Lectures: Monday & Wednesday 2:30-3:45pm.

Credit: 3 units


Teaching assistants:



Class materials will be posted to the Moodle course.

Discussions will happen on Piazza or over Moodle.

Course topics:

  1. Introduction to Machine Learning. Simple classifiers Reading: Bishop, Section 1.2.1-1.2.4 Probability Theory. ESL Section 2.3.2. ESL Section 2.5.

  2. Probability and estimation Reading: Bishop, 2.1 Binary Variables, 2.2 Multinomial Variables
    Advanced: Mitchell, Estimating Probabilities

  3. Naive Bayes Reading: Mitchell, 3.1 and 3.2, Naive Bayes

  4. Linear Discriminant Analysis (LDA) Reading: ESL 4.1-4.3 (p. 101-102, 106-110). Bishop 4.1.1-4.1.4 Discriminant Functions. Bishop 4.2 Probabilistic Generative Models

  5. Logistic Regression (LR) Reading: ESL Section 4.4 (p. 119-120, 127-132)
    Advanced: Mitchell, 3.3, Logistic Regression

  6. Generalization and Evaluation
    (Optional) Deep dive: Machine Learning Theory Reading: Nina Balcan, Notes on generalization guarantees.

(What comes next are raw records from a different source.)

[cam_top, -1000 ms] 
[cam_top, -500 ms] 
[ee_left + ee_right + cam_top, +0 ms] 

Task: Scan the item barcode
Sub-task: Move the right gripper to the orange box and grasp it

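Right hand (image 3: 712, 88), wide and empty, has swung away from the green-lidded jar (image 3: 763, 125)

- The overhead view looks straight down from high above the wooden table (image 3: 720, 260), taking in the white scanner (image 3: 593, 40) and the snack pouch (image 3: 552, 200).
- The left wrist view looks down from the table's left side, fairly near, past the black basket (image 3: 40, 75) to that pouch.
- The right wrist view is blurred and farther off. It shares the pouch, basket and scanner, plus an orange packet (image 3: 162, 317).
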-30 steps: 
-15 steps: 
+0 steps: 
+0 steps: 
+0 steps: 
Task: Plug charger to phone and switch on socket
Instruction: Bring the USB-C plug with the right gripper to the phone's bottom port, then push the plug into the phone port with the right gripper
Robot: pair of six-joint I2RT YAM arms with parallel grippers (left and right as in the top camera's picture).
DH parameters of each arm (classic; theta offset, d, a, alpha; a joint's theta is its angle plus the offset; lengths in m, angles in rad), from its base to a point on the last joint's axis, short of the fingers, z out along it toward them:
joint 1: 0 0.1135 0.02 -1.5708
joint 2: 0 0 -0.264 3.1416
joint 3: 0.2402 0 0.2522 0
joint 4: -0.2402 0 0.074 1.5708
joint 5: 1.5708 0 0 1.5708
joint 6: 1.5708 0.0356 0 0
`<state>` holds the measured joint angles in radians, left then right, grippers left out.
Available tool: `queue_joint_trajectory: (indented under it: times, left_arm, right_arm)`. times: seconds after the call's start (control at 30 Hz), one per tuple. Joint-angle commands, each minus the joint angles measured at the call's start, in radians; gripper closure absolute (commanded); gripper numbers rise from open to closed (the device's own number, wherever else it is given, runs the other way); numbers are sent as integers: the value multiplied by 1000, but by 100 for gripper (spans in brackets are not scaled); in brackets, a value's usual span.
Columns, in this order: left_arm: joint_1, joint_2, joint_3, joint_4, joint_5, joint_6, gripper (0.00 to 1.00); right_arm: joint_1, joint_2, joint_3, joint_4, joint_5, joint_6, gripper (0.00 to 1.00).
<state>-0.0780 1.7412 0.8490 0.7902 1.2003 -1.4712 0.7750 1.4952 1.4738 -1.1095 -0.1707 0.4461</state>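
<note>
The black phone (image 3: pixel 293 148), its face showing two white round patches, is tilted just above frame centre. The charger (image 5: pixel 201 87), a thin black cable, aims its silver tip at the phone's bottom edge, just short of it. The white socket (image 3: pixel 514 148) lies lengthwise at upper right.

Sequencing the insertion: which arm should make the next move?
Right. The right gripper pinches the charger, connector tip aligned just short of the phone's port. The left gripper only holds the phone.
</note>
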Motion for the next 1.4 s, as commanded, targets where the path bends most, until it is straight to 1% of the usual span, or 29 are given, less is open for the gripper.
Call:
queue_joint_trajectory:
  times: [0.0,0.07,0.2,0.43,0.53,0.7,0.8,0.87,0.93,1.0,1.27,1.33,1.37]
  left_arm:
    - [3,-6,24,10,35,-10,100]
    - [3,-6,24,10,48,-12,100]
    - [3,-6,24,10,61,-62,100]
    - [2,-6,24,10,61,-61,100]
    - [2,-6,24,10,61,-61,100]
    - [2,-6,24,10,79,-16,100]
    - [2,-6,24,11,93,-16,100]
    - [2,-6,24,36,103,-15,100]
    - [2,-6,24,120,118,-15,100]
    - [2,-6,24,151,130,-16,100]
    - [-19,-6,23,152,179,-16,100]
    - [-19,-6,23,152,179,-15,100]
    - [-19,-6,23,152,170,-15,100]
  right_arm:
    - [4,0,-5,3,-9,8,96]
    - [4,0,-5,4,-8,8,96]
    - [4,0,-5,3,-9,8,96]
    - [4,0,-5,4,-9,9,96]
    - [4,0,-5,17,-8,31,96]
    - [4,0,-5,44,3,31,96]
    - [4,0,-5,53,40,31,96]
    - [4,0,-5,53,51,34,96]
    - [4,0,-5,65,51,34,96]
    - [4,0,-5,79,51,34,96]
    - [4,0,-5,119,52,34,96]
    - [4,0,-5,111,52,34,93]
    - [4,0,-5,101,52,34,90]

  7. Support Vector Machines Reading: ESL Section 12.3. ESL Section 12.3.6 (p. 434-438). Bishop 6.1, 6.2 (p. 291 - 299).

  8. Ensemble Methods Reading: ESL Chapter 16 (p. 605-622). Bishop Sections 14.3,14.4 (p. 657 - 665).

  9. Linear Regression, Ridge, and Lasso Reading: ESL Sections 3.1, 3.2.1 (p. 43-51). ESL Sections 3.4.1-3.4.3 (p. 61-73).

  10. Regression trees and smoothing Reading: ESL 6.1 and 6.2 (p. 191-200). ESL 9.2.1, 9.2.2 (305-308).

  11. Neural Networks and Deep Learning Reading: ESL 11.3 Neural Networks

  12. Backpropagation and Sequential Neural Networks Reading: ESL 11.4 Fitting Neural Networks. ESL 11.5 Some Issues in Training Neural Networks.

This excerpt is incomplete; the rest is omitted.